** Exercise goal **
Transcribe the full listing without changing a word, and omit its pictures.

** Extracted data **
☆ ☆ ☆

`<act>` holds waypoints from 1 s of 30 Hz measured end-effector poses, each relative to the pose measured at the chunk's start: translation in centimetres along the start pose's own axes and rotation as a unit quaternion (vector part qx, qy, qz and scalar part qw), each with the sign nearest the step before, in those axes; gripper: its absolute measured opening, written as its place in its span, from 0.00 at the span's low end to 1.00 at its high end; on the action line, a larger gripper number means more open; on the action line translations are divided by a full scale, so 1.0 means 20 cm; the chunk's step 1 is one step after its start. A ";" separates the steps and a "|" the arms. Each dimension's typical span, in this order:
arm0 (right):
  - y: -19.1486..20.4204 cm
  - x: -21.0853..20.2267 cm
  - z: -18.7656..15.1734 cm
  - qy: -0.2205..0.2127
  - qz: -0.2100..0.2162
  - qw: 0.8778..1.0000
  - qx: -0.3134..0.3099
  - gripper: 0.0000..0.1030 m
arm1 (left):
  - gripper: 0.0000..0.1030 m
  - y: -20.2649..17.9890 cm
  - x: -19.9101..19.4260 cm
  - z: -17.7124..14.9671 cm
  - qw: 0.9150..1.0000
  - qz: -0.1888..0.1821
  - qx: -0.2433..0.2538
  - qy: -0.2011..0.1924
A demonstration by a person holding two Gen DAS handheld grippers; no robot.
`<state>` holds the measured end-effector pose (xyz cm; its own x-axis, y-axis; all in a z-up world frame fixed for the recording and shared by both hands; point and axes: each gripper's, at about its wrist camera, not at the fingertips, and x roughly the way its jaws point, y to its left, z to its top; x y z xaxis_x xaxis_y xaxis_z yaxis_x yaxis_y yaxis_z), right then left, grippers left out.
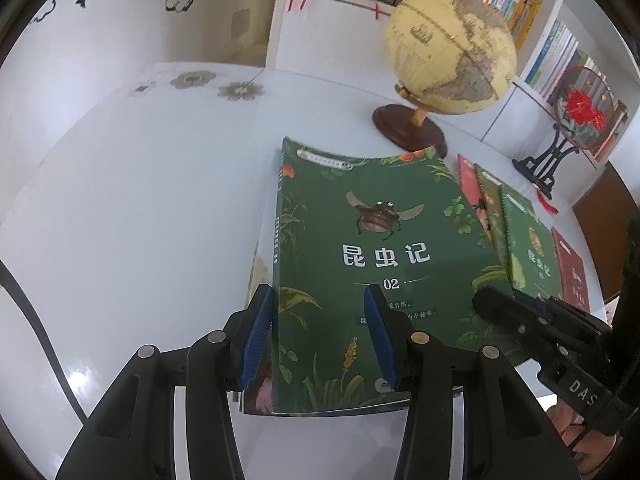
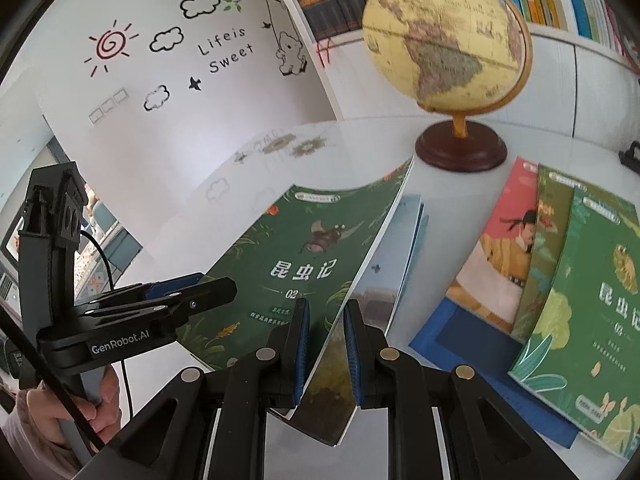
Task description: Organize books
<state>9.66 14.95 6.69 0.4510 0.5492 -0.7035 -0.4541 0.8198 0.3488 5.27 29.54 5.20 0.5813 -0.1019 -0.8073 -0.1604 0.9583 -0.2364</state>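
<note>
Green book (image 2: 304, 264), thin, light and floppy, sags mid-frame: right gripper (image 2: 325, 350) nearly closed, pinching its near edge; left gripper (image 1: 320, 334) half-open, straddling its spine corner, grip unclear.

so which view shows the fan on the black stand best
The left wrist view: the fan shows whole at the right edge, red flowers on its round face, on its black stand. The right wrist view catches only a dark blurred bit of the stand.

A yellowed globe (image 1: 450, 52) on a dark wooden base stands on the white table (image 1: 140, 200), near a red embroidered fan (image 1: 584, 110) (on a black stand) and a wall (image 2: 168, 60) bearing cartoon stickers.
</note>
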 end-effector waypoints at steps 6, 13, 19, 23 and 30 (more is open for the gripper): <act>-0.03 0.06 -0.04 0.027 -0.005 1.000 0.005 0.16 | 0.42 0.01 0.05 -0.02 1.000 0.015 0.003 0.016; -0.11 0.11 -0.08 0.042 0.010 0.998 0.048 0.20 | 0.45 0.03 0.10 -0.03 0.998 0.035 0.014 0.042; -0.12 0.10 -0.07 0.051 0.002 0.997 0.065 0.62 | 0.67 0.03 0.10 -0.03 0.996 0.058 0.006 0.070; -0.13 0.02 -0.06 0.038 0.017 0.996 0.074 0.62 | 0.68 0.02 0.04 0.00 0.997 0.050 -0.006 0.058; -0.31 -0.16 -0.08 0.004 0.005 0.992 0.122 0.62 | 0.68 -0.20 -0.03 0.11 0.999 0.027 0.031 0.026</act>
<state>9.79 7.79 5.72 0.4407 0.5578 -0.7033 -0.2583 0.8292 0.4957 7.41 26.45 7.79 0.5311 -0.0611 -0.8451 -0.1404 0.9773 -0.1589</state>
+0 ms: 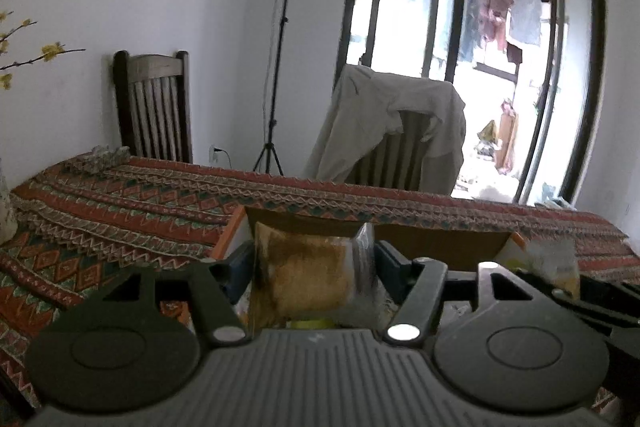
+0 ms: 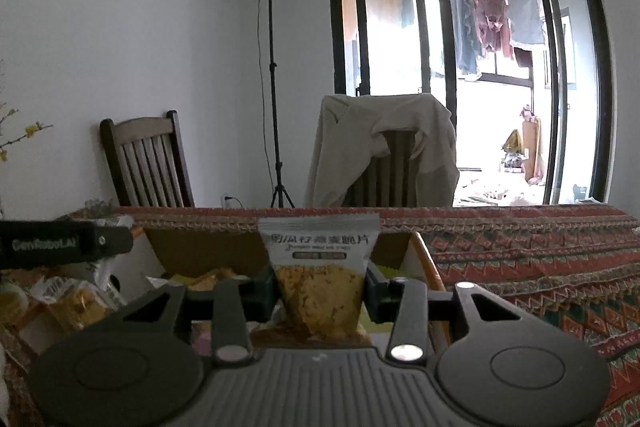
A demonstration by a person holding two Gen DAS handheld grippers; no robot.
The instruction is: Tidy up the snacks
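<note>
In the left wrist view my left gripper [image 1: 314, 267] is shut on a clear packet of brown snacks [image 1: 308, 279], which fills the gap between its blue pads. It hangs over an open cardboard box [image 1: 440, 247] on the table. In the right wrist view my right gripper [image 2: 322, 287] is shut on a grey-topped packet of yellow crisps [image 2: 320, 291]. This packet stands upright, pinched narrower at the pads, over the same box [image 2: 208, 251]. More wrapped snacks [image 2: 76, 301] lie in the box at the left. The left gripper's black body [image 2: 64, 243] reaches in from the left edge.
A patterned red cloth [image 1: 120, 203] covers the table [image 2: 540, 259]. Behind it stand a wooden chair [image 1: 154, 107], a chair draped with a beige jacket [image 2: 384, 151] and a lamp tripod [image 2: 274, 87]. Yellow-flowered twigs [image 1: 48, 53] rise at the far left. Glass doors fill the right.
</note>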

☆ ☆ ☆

** Solution **
`<act>` holds waypoints from 1 s of 30 Hz measured end-effector poses, each relative to the pose measured at the chunk's start: translation in centimetres along the start pose's own axes and rotation as a unit quaternion (vector part qx, qy, qz and scalar part qw), each with the sign nearest the step before, in those axes; gripper: its absolute measured opening, written as its place in its span, from 0.00 at the span's low end to 1.00 at its high end; on the action line, a larger gripper number means more open; on the action line translations are divided by a full scale, so 1.0 means 20 cm; the chunk's step 1 is one step after its start. A ";" separates the steps and a "|" the arms. Each dimension's typical span, in this order:
arm0 (right):
  - y: -19.1486..20.4204 cm
  - x: -21.0853..20.2267 cm
  - z: -18.7656..15.1734 cm
  - qy: -0.2205..0.2127
  - qz: -0.2100..0.2162
  - qw: 0.8778..1.0000
  - qx: -0.3134..0.3099
  - gripper: 0.0000..0.1030 m
arm1 (left):
  - gripper: 0.0000..0.1030 m
  - y: -20.2649..17.9890 cm
  - x: -19.9101..19.4260 cm
  - z: -17.7124..14.9671 cm
  - qw: 0.9150..1.0000
  - qz: -0.1888..0.1821
  - qx: -0.2433..0.2538
  - qy: -0.2011..0.1924
A demonstration by a person holding two Gen DAS handheld grippers; no robot.
`<state>` holds the measured end-effector pose (xyz cm; its own x-axis, y-axis; all in a z-up world frame fixed for the recording and shared by both hands; point and axes: each gripper's, at about its wrist camera, not at the fingertips, and x roughly the way its jaws point, y to its left, z to its top; x y z xaxis_x xaxis_y xaxis_z yaxis_x yaxis_y yaxis_z), right then left, grippers left out.
Task description: Organize books
<state>9.66 14.95 6.69 0.4510 0.5492 -0.7035 -0.4541 0.8198 0.3488 5.27 29.54 5.20 0.5813 -0.1019 -0.8073 -0.1604 0.9583 -0.2364</state>
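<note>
Green book (image 2: 304, 264), thin, light and floppy, sags mid-frame: right gripper (image 2: 325, 350) nearly closed, pinching its near edge; left gripper (image 1: 320, 334) half-open, straddling its spine corner, grip unclear.

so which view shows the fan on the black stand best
The left wrist view: the fan shows whole at the right edge, red flowers on its round face, on its black stand. The right wrist view catches only a dark blurred bit of the stand.

A yellowed globe (image 1: 450, 52) on a dark wooden base stands on the white table (image 1: 140, 200), near a red embroidered fan (image 1: 584, 110) (on a black stand) and a wall (image 2: 168, 60) bearing cartoon stickers.
</note>
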 end-effector waypoints at steps 6, 13, 19, 23 and 30 (more is open for the gripper): <act>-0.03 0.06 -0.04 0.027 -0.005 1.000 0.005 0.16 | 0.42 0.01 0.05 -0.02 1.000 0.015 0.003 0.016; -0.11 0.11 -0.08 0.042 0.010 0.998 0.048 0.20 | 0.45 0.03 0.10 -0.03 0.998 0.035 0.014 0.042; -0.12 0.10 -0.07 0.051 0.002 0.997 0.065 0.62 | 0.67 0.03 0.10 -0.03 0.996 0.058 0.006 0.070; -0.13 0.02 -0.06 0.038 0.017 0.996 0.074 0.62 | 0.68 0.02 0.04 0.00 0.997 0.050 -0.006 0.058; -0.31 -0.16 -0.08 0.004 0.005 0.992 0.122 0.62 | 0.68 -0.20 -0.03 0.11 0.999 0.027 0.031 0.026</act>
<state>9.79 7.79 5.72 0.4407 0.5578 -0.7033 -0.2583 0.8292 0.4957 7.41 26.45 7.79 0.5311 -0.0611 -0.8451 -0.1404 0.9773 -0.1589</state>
+0 ms: 
+0 ms: 
A demonstration by a person holding two Gen DAS handheld grippers; no robot.
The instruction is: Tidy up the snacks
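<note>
In the left wrist view my left gripper [image 1: 314, 267] is shut on a clear packet of brown snacks [image 1: 308, 279], which fills the gap between its blue pads. It hangs over an open cardboard box [image 1: 440, 247] on the table. In the right wrist view my right gripper [image 2: 322, 287] is shut on a grey-topped packet of yellow crisps [image 2: 320, 291]. This packet stands upright, pinched narrower at the pads, over the same box [image 2: 208, 251]. More wrapped snacks [image 2: 76, 301] lie in the box at the left. The left gripper's black body [image 2: 64, 243] reaches in from the left edge.
A patterned red cloth [image 1: 120, 203] covers the table [image 2: 540, 259]. Behind it stand a wooden chair [image 1: 154, 107], a chair draped with a beige jacket [image 2: 384, 151] and a lamp tripod [image 2: 274, 87]. Yellow-flowered twigs [image 1: 48, 53] rise at the far left. Glass doors fill the right.
</note>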

That concludes the answer to this exercise.